The fourth factor driving Keurig’s competitive edge is the brewer’s “smart” countertop real estate, a function of prudent design.

Finally, mutually beneficial partnerships represent the fifth advantage for Keurig, which has cultivated strong strategic relationships with brands like Starbucks, Folgers and Coca-Cola, as well as supply-side partnerships with coffee growers and makers of machine parts.

As an example, a recently announced partnership with Subway broadens Keurig’s reach and scale in food service. About half of Subway restaurants in North America currently use a Keurig system to brew single-serve coffees.

“Typically what many fast-food chains who don’t have high coffee incidence have faced, if they sell 15 cups a day, they sell them very sporadically,” Mr. Kelley said. “And so they have to come in and brew a pot of regular and decaf and they may sell one or two cups. Then they dump that out and they brew it again and they wait for the next consumers to come in who want coffee. They may sell 15 or 20 cups a day like that, but it’s not always fresh or, if they want to keep it fresh, they have to waste a lot of coffee. So this is a terrific solution for Subway.”

Beyond its noted advantages, Keurig said technical differences in the brewers themselves set the brand apart from such competitors as Nestle S.A. and SodaStream.

Nestle’s flagship Nespresso system, for example, dispenses only espresso beverages, while Keurig machines brew coffee, tea, fruit drinks and cocoa.

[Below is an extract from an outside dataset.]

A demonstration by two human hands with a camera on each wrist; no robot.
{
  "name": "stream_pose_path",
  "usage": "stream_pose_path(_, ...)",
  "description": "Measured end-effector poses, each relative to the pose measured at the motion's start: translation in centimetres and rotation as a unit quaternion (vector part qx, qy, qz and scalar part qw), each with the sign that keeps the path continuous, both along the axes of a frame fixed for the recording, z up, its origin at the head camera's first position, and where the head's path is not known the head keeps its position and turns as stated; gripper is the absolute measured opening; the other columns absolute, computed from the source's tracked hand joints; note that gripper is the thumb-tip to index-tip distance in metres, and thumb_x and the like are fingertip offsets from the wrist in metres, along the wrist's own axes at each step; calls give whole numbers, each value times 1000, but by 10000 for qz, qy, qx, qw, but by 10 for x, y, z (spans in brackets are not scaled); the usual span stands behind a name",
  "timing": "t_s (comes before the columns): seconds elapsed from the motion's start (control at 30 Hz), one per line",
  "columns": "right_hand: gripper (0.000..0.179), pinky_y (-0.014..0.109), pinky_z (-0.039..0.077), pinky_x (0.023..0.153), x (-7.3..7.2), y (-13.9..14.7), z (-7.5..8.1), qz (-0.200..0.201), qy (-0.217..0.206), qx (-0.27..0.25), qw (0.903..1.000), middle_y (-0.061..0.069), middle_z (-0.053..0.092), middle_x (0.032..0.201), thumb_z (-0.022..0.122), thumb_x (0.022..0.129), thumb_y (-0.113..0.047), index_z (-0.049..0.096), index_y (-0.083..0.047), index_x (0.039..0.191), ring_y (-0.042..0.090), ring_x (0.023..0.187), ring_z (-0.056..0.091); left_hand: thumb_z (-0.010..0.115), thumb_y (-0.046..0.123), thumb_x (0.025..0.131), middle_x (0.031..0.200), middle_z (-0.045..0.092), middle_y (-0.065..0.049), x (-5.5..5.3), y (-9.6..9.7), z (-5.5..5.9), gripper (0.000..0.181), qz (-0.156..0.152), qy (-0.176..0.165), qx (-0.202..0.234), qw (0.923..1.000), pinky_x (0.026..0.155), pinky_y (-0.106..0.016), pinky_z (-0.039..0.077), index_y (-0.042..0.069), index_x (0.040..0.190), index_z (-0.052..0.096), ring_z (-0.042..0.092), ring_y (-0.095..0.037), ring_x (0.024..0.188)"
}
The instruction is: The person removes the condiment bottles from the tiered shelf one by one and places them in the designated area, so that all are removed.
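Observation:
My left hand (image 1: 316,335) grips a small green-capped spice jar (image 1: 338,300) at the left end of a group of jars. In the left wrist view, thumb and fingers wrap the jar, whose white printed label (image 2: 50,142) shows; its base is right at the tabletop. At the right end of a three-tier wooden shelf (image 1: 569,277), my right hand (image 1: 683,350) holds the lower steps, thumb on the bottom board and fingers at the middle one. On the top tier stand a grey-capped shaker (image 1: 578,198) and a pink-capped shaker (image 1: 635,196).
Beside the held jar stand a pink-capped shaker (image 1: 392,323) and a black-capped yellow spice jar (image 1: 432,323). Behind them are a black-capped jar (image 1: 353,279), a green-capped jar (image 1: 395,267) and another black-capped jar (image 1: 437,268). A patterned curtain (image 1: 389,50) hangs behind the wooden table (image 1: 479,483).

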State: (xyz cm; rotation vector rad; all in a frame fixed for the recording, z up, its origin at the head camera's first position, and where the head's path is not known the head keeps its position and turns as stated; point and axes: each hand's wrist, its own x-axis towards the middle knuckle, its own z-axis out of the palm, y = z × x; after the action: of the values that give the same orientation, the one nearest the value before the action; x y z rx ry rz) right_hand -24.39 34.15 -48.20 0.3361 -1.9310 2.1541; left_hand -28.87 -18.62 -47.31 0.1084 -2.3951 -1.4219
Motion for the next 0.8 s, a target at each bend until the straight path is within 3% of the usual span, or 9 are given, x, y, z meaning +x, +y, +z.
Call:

“The second thing is the Nespresso system is a closed system,” Mr. Kelley said. “It’s a Nestle system with one brand, and ours is an open system with multiple brands. And I think then the third difference would be the distribution model. We have a model that goes through retail and on-line. They have a model that goes through their own captive retail that they own.”

But new innovation on tap from Nestle may challenge Keurig’s market share. Nestle’s VertuoLine system produces both American-style large-cup coffees and European espressos, with a product range that includes eight large-cup varieties and four espresso blends.

“It’s a filtered coffee, but it’s a different kind of filtered coffee,” Mr. Kelley said. “It has a crema on the top, a brown crema that is unique for the American consumer. And so we think it’s beautiful. We think it’s well-designed and, like everything they do, it’s very well done. And we will see. Of course, we watch it. Any time Nestle is in the market with something we are going to watch it and we are going to be very, very careful to make sure that we can compete effectively.”

On the forthcoming launch of Keurig Cold, a cold beverage brewing system developed in a partnership with Coca-Cola, Keurig will face a new foe in SodaSteam.

“Do we see SodaStream as a competitor to the new Keurig Cold?” Mr. Kelley said. “Obviously, we do. They have done a terrific job of really introducing at-home carbonated beverages. It’s different. Theirs is a different process than ours and a different machine than ours, and so we will see what kind of impact and dynamic in terms of competition happens in the market.”

Keurig Cold is designed to produce cold, carbonated drinks without the need for CO2 refills.

“They do not deliver a cold beverage today,” Mr. Kelley said. “There are a number of other differences versus the technical piece we put out there in terms of exact dosing. (With SodaStream), the consumer can choose how much syrup they put in and how much carbonation they put in, so it is a different machine.

“They have done a great job at introducing, really globally, the cold beverage at-home creation category, so we have a lot of respect for them.”